▸ Work to complete: Quote verbatim the span of lines that begins the listing below and closes with the line containing "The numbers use".

======== Recorded data

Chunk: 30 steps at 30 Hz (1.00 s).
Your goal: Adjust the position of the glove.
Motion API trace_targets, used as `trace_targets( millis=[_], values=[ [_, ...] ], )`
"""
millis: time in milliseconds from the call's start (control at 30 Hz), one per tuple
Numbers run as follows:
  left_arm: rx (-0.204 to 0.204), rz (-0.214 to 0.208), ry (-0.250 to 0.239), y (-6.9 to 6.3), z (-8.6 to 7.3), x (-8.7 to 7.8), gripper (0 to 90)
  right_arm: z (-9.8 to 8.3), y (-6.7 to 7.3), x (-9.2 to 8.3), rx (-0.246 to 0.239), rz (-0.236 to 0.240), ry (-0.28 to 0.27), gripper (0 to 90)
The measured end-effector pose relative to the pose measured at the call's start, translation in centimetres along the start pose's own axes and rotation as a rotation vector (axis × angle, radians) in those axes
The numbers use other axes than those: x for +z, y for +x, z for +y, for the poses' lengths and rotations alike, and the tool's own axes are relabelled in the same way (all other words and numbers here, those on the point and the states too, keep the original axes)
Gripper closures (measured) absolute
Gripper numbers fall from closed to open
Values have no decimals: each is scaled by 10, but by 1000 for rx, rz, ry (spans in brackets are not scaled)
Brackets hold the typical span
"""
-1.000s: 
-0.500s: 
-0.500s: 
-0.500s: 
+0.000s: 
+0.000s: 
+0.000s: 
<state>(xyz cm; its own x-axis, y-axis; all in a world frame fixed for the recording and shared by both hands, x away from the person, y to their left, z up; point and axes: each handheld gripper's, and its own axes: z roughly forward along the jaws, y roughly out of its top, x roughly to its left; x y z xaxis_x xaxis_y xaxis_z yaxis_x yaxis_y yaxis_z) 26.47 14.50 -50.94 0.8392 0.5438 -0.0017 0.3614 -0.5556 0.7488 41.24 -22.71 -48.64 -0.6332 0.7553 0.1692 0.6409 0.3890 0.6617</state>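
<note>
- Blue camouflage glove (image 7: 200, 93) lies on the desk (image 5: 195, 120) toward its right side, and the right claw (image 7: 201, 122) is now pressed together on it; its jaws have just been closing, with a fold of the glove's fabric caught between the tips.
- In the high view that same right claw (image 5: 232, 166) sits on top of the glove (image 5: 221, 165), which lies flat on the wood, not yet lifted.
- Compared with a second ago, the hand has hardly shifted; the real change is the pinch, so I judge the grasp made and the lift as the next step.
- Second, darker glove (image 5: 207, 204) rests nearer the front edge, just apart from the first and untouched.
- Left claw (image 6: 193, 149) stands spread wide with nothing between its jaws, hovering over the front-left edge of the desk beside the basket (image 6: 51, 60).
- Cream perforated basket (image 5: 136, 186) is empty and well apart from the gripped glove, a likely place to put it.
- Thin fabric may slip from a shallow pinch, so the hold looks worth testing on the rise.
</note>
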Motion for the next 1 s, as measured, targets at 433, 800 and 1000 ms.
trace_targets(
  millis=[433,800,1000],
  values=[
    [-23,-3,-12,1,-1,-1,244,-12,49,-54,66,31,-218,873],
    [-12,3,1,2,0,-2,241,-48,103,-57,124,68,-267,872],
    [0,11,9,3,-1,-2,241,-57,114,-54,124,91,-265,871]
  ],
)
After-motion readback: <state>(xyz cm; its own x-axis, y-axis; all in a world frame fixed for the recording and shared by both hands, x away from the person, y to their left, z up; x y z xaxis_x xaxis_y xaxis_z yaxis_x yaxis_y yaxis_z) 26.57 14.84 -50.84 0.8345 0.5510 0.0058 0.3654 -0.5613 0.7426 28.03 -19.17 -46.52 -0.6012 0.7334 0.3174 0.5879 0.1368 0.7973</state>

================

▸ Answer to this exercise:
Chunk: 30 steps at 30 Hz (1.00 s).
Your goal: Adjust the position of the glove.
Motion API trace_targets, used as `trace_targets( millis=[_], values=[ [_, ...] ], )`
"""
millis: time in milliseconds from the call's start (control at 30 Hz), one per tuple
Numbers run as follows:
  left_arm: rx (-0.204 to 0.204), rz (-0.214 to 0.208), ry (-0.250 to 0.239), y (-6.9 to 6.3), z (-8.6 to 7.3), x (-8.7 to 7.8), gripper (0 to 90)
  right_arm: z (-9.8 to 8.3), y (-6.7 to 7.3), x (-9.2 to 8.3), rx (-0.246 to 0.239), rz (-0.236 to 0.240), ry (-0.28 to 0.27), gripper (0 to 90)
The measured end-effector pose relative to the pose measured at the call's start, translation in centimetres along the start pose's own axes and rotation as a rotation vector (axis × angle, radians) in those axes
The numbers use other axes than those: x for +z, y for +x, z for +y, for the poses' lengths and rotations alike, and the tool's own axes are relabelled in the same way (all other words and numbers here, those on the point and the states too, keep the original axes)

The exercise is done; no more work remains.